Lilith Boutique (2029 Fillmore Street) had some wonderful but too youthful and trendy styling for me.  I liked what I saw and there was a good mix of wearable outfits not surprisingly purchased by the Parisian owner.  Not far is a much smaller than Union Square Ralph Lauren Shop with more casual, not runway styles, but obviously purchased with their savvy local clientele’s needs in mind.  Again, the polite salesman was more than happy to show the catalogue and discuss the coming season’s colors and styles. But  you can’t go wrong with RL. any time, any season.

LIMU (2237 Fillmore Street) , with very stylish clothing and accessories, also had some most interesting designers and this being California one never expects to find any sizes over size 2.  But here there are reasonable average for the non skeletal shopper.

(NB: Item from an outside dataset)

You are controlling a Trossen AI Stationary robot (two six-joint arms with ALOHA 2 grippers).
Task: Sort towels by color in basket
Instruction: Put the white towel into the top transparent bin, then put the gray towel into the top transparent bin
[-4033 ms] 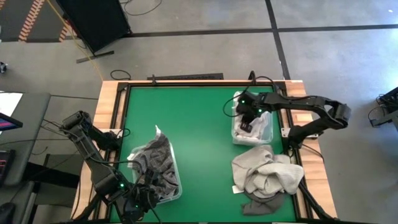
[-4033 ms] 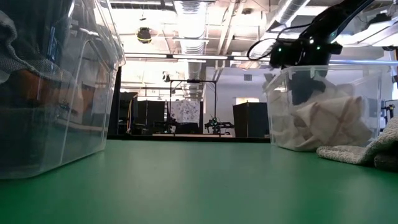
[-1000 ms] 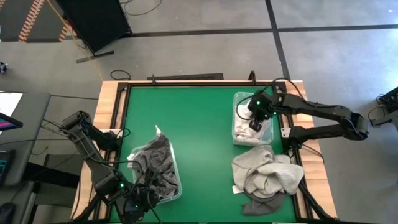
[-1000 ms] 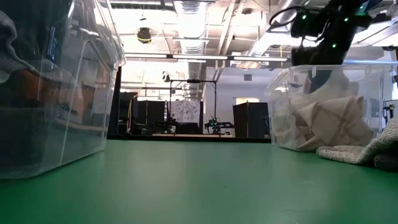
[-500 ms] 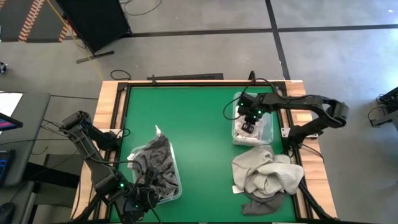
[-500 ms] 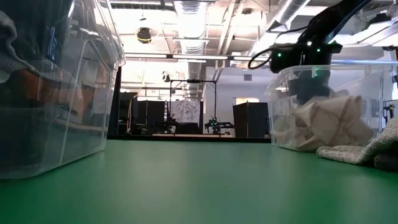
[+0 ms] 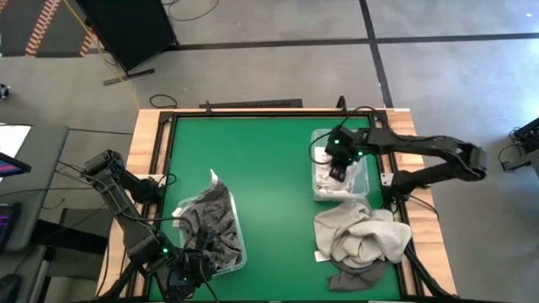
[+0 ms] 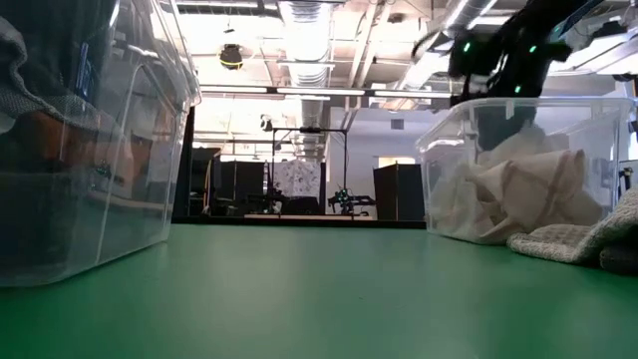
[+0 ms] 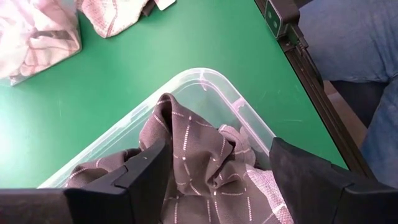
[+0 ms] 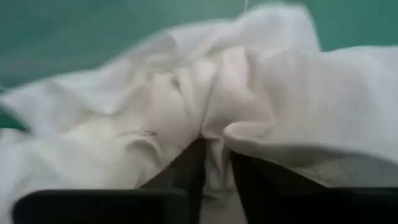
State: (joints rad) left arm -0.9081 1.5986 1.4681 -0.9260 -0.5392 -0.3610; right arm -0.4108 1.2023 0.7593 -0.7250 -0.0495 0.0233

MIO (2025 Fillmore Street) had some of the most unusual Japanese styled tops along with many other contemporary women’s wear.  Loved that place and the salespeople were not pushy and so very welcoming and helpful. And particularly enjoyed the quiet ambience in contrast to the noisy, seemingly mandatory shops that are in that area.

Other shops that I enjoyed for their creativity were Black Fleece  (2223 Fillmore Street), Elizabeth Charles, ( 2056 Fillmore Stsreet) and jewelry that caught my eye including Gallery of Jewels (2115 Fillmore Street) and couldn’t resist going into Gimme Shoes, the name just said it all. (2258 Fillmore Street).

Much, much later, just before 3pm when they stop serving, the place for the best Dim Sum this side of Hong Kong, is Yank Sing (101 Spear St).  They have two locations and I opted for the larger one at 101 Spear Street, an inside restaurant off a food hall.  As they do in Hong Kong, trolleys continuously passed by with the most delectable, difficult to choice from, delicious choices.

Not to be missed, especially for an epic dinner, is The Slanted Door which located on the bay waterfront in the Ferry Building (1 Ferry Bldg #3).  Reservations are a must weeks before but it’s a foodie’s paradise with Vietnamese and a fusion of South East Asian dishes. The always flowing crowd is a good indication of how high the bar for Oriental food has been raised by this restaurant .  Although always busy, there is a relaxed atmosphere and instead of trying to figure out what to eat, I always ask, as I did the willing waiter, what are the most popular dishes.  We weren’t disappointed by his choices. A favorite drink are the German and Belgium lagers.  Be ready for every age grouping from toddlers to grandparents. But be prepared to walk away feeling that you’ve just eaten the best fusion cooking by Vietnamese Chef Charles Phan.